If I step out of the car into 20-degree air, I can convince my brain that said air is refreshing. When I look out the dining room window and see that two inches of snow have fallen overnight, I can say, “Oh my, how beautiful it looks!” and my brain will respond, “OK, if you say so.”
However, when I step out the front door when the air temperature is minus 15 and the wind chill is minus 30, my strategy begins to crumble. When I turn my face into the wind and take a deep breath, the hair in my nose freezes. When I say, “How refreshing!” my brain says, “WRONG!” and then quickly turns into a snow cone.
When I look out the dining room window and see that besides the potentially lethal temperatures, old man winter also has delivered six inches of snow on top of a sheet of ice, the first thought that pops into my head is far less positive than “Oh my, how beautiful it looks!”

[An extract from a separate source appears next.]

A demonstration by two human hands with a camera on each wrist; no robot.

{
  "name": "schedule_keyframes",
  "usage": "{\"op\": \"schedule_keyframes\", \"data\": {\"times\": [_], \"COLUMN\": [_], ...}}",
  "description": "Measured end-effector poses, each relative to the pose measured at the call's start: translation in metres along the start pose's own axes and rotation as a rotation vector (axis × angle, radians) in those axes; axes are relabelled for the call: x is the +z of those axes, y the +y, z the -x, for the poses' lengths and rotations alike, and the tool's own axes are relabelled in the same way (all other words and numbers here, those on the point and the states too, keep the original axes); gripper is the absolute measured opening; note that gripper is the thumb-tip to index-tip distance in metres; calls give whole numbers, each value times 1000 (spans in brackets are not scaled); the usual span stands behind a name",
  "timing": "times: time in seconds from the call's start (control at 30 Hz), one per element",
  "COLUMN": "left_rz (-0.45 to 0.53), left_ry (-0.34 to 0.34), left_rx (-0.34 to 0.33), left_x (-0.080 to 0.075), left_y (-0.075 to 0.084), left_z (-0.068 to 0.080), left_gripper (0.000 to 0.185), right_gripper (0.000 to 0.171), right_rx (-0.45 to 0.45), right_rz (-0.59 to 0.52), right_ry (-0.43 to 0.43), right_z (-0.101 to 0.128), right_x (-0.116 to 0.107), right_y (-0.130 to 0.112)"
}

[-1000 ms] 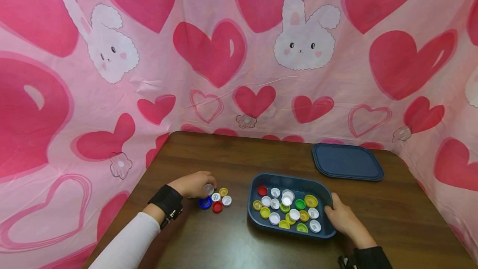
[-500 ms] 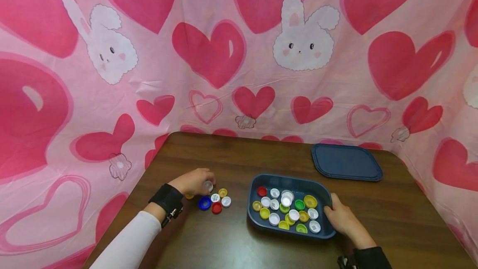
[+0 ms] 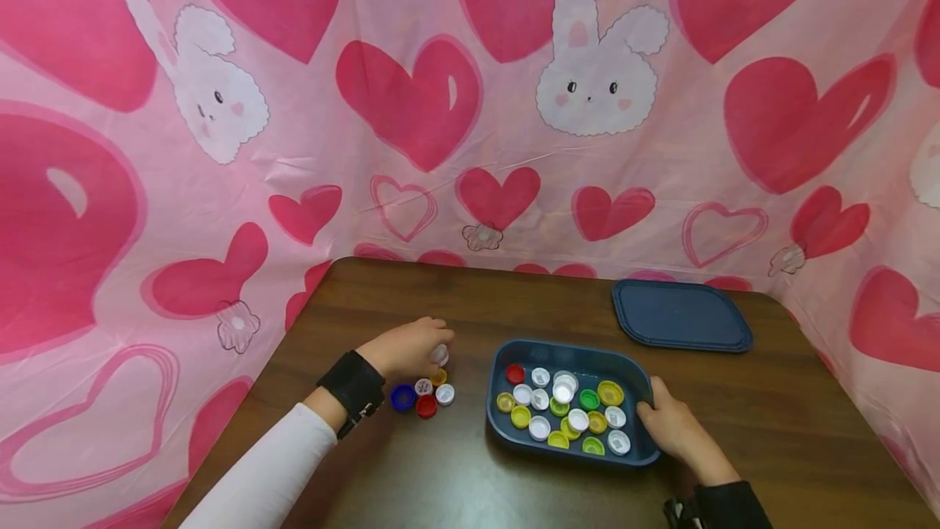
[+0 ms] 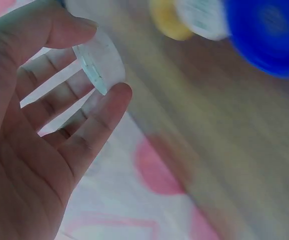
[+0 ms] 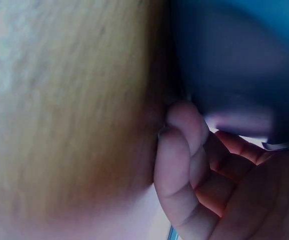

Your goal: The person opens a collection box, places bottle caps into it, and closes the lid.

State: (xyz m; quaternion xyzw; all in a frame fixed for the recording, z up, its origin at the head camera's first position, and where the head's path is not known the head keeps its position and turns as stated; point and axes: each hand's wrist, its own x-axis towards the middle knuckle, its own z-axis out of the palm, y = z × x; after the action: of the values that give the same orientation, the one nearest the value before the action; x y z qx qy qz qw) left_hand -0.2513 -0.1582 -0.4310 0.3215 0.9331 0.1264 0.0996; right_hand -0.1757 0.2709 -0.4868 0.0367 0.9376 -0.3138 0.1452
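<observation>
My left hand (image 3: 411, 348) pinches a clear white bottle cap (image 3: 439, 354) between thumb and fingers, just above a small cluster of loose caps (image 3: 423, 397) on the brown table. The left wrist view shows the cap (image 4: 100, 62) held edge-on between thumb and a fingertip. A dark blue tray (image 3: 501, 357) with several caps of mixed colours sits to the right. My right hand (image 3: 671, 427) grips the tray's near right rim, thumb on top. The right wrist view shows curled fingers (image 5: 184, 150) against the tray wall (image 5: 234, 65).
A dark blue lid (image 3: 679, 315) lies flat at the table's back right. Pink cloth with hearts and bunnies (image 3: 470, 104) walls in the table at the back and both sides. Loose blue (image 3: 402, 397), red (image 3: 427, 406) and white (image 3: 444, 394) caps lie left of the tray.
My left hand has lifted the clear cap and moved it right, toward the tray. The right hand and the tray have stayed in place.
</observation>
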Motion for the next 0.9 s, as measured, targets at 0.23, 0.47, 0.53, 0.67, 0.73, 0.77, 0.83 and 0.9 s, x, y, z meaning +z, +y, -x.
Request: {"op": "schedule_keyframes", "data": {"times": [0.23,0.47,0.53,0.67,0.73,0.77,0.83,0.9], "left_rz": [-108,-166,-187,-212,-236,-248,-262,-266], "left_ry": [-16,-99,-125,-171,-185,-193,-211,-232], "left_rx": [153,271,299,341,365,376,400,420], "left_x": [-13,-11,-8,0,4,6,10,12], "left_y": [45,82,92,109,115,118,123,128], "left_z": [-17,-35,-39,-46,-49,-50,-53,-56], "left_gripper": [37,39,39,39,37,36,35,34], "right_gripper": [42,40,39,38,39,39,40,41], "right_rx": [4,8,10,21,28,28,26,15], "right_rz": [-1,-4,-10,-24,-27,-26,-25,-18], "right_ry": [1,-7,-10,-24,-28,-28,-21,-15], "right_z": [1,1,1,1,0,1,1,1], "right_x": [-1,0,1,0,0,0,0,0], "right_y": [-1,-1,-1,-1,-2,-2,-1,0]}}
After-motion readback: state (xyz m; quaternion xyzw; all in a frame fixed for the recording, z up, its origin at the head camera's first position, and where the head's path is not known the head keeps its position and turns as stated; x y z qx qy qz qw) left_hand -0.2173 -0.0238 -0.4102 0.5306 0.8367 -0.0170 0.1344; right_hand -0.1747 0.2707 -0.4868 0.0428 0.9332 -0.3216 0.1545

Now I don’t know what to do. Clearly I can’t go back to my old ways of whining and complaining every winter, expecting different results. We’ve already determined that would be insanity.
So I guess I’ll stick with my new strategy of embracing winter, expecting it to work every year when it clearly doesn’t. Wait a minute. How is that different?
Oh well, if nothing else, at least now when I do look to the heavens and bellow, “WHY DO I LIVE HERE?” I know the answer.